LD_meta_file_path_list: A vector of path of LD_metadata, LD_metadata is a data frame specifying LD blocks with columns "chrom", "start", "end", and "path". "start" and "end" denote the positions of LD blocks. "path" is the path of each LD block, optionally including bim file paths.
match_LD_sumstat: A vector of index of sumstat matched to LD if mulitple sumstat files
conditions_list_sumstat: A vector of strings representing different sumstats.
n_samples: User-specified sample size.

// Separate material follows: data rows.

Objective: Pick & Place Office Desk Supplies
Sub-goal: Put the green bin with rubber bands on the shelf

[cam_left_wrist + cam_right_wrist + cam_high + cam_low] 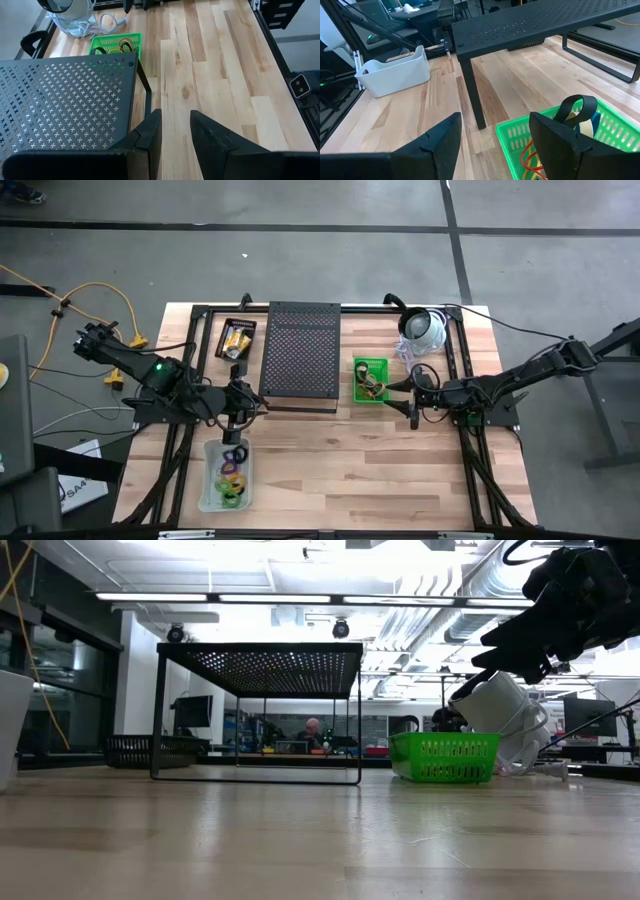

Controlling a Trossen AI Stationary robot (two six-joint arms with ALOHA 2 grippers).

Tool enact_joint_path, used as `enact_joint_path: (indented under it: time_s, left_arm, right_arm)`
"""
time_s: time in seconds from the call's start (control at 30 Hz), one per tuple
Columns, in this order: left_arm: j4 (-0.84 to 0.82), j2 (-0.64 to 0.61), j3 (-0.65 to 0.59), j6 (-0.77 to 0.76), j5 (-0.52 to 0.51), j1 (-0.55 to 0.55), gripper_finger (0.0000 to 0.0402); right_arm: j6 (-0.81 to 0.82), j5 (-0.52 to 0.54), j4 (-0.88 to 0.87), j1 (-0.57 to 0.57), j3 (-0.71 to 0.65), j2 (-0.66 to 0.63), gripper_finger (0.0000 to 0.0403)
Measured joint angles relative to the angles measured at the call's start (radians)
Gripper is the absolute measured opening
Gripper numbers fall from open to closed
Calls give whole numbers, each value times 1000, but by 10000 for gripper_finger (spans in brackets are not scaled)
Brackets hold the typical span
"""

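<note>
Coloured loops (233, 472) lie in a white bin (212, 492) near the table's front left. A green basket (370, 380) right of the black mesh stand (300, 355) holds a black loop (577, 112) and rubber bands (527, 160). Yellow packets (237, 340) lie in a black tray (236, 328) left of the stand. My left gripper (175, 135) is open and holds nothing, raised at the stand's near left corner, just beyond the bin. My right gripper (495, 140) is wide open and holds nothing, just right of the basket.
A white dome device (425, 330) with its cable lies behind the basket at the far right. The stand's legs (476, 100) rest on the table between the two grippers. Bare wood (350, 470) stretches across the table's near half.
</note>
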Motion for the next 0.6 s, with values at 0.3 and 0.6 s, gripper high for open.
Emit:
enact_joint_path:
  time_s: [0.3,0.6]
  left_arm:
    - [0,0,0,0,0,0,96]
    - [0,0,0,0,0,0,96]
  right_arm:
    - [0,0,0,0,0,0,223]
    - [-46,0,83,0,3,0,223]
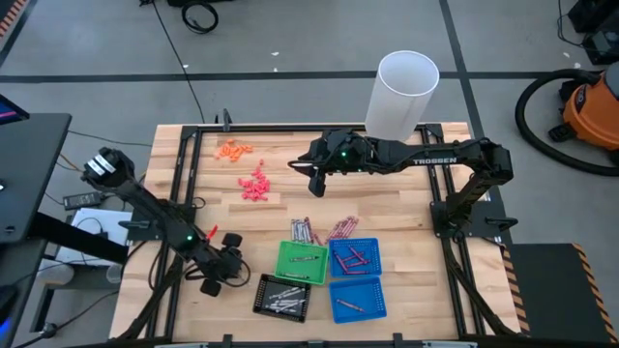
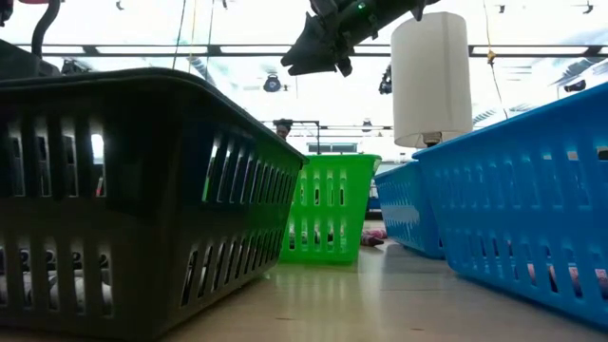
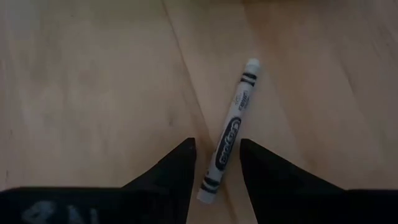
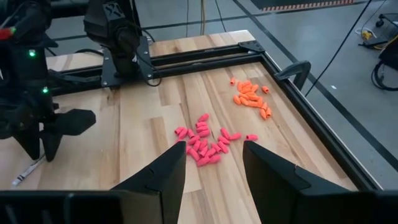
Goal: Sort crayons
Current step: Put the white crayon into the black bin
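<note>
A grey-white crayon (image 3: 234,127) lies flat on the bare wood near the table's front left. My left gripper (image 3: 217,148) points down over its near end, open, one finger on each side and neither touching it. The right wrist view shows the same gripper (image 4: 41,144) with the crayon (image 4: 23,174) below it. Loose crayons (image 1: 306,230) and dark red ones (image 1: 341,228) lie beside the trays. My right gripper (image 4: 214,152) hangs open, high over the pink bits (image 4: 205,144), holding nothing.
Green tray (image 1: 302,262), two blue trays (image 1: 355,256) (image 1: 356,298) and a black tray (image 1: 280,296) stand at the front, with crayons in them. Orange bits (image 1: 232,150) and pink bits (image 1: 254,186) lie at the far left. A white cylinder (image 1: 404,92) stands at the far edge.
</note>
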Available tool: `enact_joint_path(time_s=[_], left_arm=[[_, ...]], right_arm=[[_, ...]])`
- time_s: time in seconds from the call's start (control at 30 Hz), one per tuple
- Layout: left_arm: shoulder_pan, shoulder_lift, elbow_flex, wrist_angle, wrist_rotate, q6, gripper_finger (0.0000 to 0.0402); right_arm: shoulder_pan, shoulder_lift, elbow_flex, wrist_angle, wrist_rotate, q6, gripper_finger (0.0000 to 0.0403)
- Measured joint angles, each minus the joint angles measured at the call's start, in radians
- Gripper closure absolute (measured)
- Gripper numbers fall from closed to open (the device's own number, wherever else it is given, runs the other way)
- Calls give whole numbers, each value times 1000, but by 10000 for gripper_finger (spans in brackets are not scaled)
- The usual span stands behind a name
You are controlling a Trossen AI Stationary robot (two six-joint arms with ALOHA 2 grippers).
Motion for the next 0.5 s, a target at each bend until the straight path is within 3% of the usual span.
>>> enact_joint_path(time_s=[0.2,0.5], left_arm=[[0,6,0,5,-2,0,270],[2,7,-2,-3,-9,-24,367]], right_arm=[[0,0,0,1,0,-4,235],[0,-1,0,0,0,-5,235]])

If unknown, set as 0 to retrieve from the sumstat file.
n_cases: User-specified number of cases.
n_controls: User-specified number of controls.
extract_sumstats_region_name: User-specified gene/phenotype name used to further subset the phenotype data.
sumstats_region_name_col: Filter this specific column for the extract_sumstats_region_name.
comment_string: comment sign in the column_mapping file, default is #
extract_coordinates: Optional data frame with columns "chrom" and "pos" for specific coordinates extraction.

Value

A list containing the individual_data and sumstat_data: individual_data contains the following components if exist

residual_Y: A list of residualized phenotype values (either a vector or a matrix).
residual_X: A list of residualized genotype matrices for each condition.
residual_Y_scalar: Scaling factor for residualized phenotype values.
residual_X_scalar: Scaling factor for residualized genotype values.
dropped_sample: A list of dropped samples for X, Y, and covariates.
covar: Covariate data.
Y: Original phenotype data.
X_data: Original genotype data.
X: Filtered genotype matrix.
maf: Minor allele frequency (MAF) for each variant.
chrom: Chromosome of the region.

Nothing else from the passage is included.